Life has changed drastically in the last 5 years. I went from being a rebellious party animal (more on that in other blogs) to a Wife, Mom (Cheer mom), Fur mama (we have 3 dogs), Business owner, Beachbody Coach, and the list continues to grow. I am a jack of all trades master of none as my mom says. Slowing down has never been my thing, but these days balancing normal life with a chronic illness is not as easy as it was in my teens/20’s. Bouncing back isn’t as easy at all!!! See, Cystic Fibrosis doesn’t care that you have kids, that you are trying to help your husband build a business, about any of you plans at all really. Thank god my support system of family and friends is amazing. I wouldn’t be able to get through this life without them. And I want to give a special shout out to my tiny human who is 11 going on 55! She has been the most self sufficient kid I have ever come across at that age. On days when I can’t even get out of bed she is right there asking me what I need help with, getting herself ready for school and doing absolutely anything I ask. Truly, I can’t do it without her or my husband each and every day! It has taken many years of being a stubborn ass independent I can do it all woman to learn that is okay to say no and it is okay to ask for help! Let me say that again for any CF patient reading this right now that thinks they can do it all, I have been you, I am you, I still have days where I’m half dead like I GOT THIS. STOP, it is okay to ask for help and REST!

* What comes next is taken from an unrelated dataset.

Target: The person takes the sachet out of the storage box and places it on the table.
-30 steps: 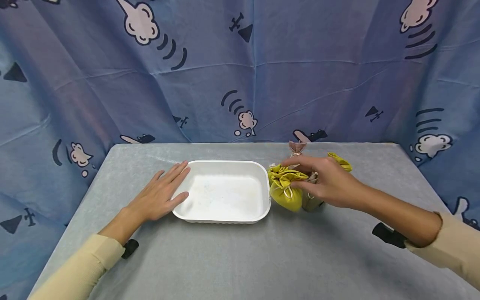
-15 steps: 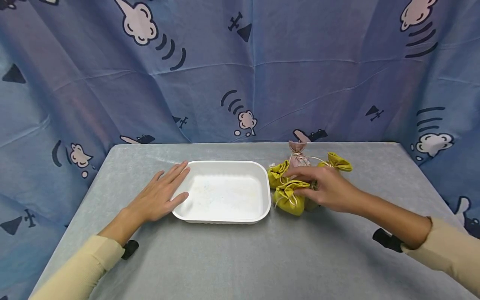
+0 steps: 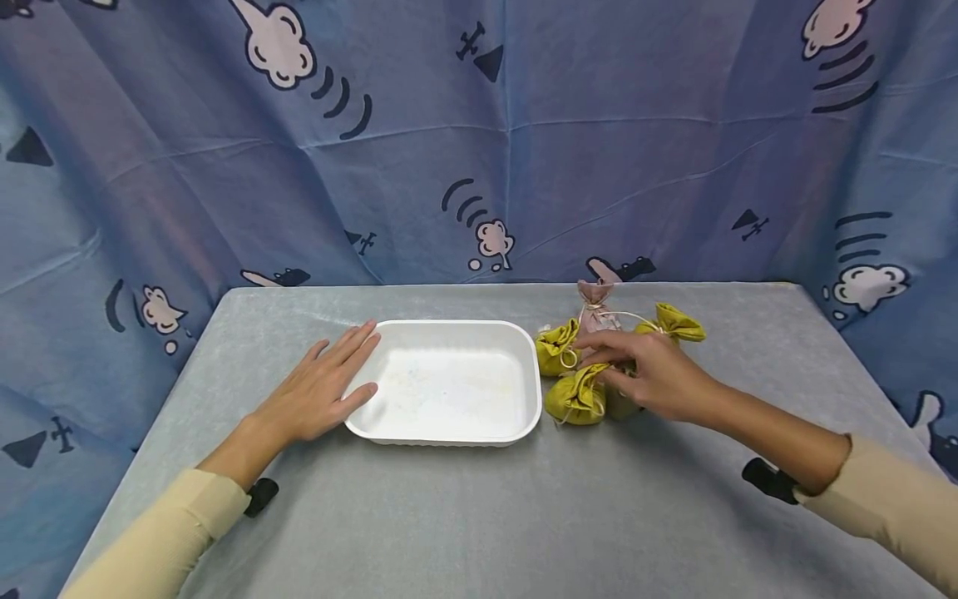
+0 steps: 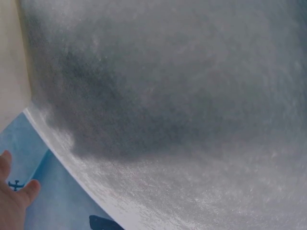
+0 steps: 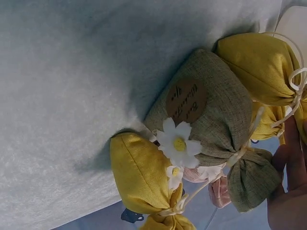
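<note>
My left hand [image 3: 322, 391] rests with straight fingers on the left rim of a white rectangular tray [image 3: 449, 391]. The right hand [image 3: 659, 378], at the group of small drawstring pouches right of the tray, pinches the gathered top of the front yellow pouch [image 3: 575, 401], which leans toward the fingers. A grey-green pouch [image 5: 211, 105] with a round brown label stands right beside that hand, mostly hidden by it in the head view. Behind are another yellow pouch [image 3: 555, 349], a pink pouch [image 3: 595, 308] and a third yellow pouch [image 5: 144, 172].
The grey table [image 3: 479, 516] runs back to a patterned blue curtain [image 3: 636, 166]. White artificial flowers [image 5: 178, 143] hang at the pouches in the right wrist view. The left wrist view shows mostly tabletop and its edge.
The right hand has shifted slightly right and down, uncovering the pouches behind. The front yellow pouch has moved down and now tilts toward the hand. My left hand and the tray have stayed put.
</note>
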The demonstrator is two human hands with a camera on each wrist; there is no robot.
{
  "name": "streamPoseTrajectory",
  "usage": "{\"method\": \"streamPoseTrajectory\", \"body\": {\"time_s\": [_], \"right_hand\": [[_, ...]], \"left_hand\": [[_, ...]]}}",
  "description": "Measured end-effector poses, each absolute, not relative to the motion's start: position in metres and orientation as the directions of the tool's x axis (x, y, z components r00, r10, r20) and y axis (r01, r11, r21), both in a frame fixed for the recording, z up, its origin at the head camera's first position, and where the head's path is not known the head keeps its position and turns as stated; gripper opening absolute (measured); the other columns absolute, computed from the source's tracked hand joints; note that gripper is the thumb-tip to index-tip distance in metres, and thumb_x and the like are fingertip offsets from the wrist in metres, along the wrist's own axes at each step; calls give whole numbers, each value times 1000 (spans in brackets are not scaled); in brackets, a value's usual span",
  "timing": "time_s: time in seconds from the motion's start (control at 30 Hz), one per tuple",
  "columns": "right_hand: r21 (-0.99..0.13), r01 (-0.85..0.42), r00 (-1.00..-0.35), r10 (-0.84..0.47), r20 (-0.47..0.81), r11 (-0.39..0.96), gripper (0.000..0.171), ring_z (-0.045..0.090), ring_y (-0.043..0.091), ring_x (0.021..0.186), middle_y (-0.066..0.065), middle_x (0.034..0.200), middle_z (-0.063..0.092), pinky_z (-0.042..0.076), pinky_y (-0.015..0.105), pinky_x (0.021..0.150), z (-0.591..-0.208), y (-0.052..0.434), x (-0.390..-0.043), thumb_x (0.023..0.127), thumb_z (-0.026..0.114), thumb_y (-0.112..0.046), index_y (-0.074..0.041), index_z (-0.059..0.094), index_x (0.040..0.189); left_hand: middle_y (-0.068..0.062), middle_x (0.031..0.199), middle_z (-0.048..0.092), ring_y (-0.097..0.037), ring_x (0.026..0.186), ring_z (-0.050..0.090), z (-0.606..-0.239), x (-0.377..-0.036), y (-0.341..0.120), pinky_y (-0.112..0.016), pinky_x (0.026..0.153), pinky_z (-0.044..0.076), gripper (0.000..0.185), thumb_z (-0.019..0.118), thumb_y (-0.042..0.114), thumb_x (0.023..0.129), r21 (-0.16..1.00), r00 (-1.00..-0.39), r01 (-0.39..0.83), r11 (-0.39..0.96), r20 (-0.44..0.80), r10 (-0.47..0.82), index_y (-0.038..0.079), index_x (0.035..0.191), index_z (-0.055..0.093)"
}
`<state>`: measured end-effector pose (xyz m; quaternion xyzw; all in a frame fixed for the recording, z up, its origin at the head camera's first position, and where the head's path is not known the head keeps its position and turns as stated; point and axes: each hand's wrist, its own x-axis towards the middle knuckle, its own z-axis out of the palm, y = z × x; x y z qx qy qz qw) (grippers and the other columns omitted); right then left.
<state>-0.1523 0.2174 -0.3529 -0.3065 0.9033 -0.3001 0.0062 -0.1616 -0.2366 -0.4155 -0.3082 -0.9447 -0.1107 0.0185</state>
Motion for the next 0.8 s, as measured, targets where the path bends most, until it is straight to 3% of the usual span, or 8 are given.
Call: {"method": "streamPoseTrajectory", "body": {"time_s": [0.43,0.67,0.73,0.8], "right_hand": [[-614,-553,-778,-612,140,563,54,69,21,102,5,114,72,57,34,80,-325,222,-152,85,73,6,-5,58,135],[-598,-461,-869,-470,154,656,54,66,27,109,10,122,68,48,17,87,-299,244,-161,90,73,-5,-10,54,140],[-611,-410,-896,-423,132,677,57,63,32,113,14,127,64,48,24,92,-297,251,-164,90,73,-6,-8,51,143],[-602,-373,-917,-381,121,706,59,58,38,119,18,133,59,46,38,98,-298,259,-167,91,72,-8,-7,48,144]], "left_hand": [[-6,166,15,-30,150,22,-414,-161,-238,-64,112,21,70,46,43,103,194,-809,586,787,99,579,7,159,23],[-7,166,17,-32,149,24,-409,-161,-239,-64,111,22,71,47,46,102,171,-811,584,793,78,580,8,158,27],[-6,166,17,-32,149,23,-406,-161,-239,-63,112,21,71,48,48,102,177,-815,577,798,63,576,10,158,28],[-8,165,20,-33,149,25,-403,-162,-239,-62,112,21,71,48,49,101,183,-817,574,798,60,574,10,158,29]]}}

Well, I think I have covered a small glimpse into what my world is like for now. I am looking forward to sharing my life experiences with you as a patient, as a rebellious party animal, sharing more into what a day is like for me as far as treatments go and just my all around regular life. I hope you follow along this journey and help me grow it, because there are people out there in this world that need to know as a CF patient you can have a “normal life” with a chronic illness even though some days it feels like you won’t make it til tomorrow. Make the plans, live your life, don’t live in a bubble. Life is an adventure, even this chronic hot mess one we live daily.
“I have Cystic Fibrosis but it doesn’t have me!”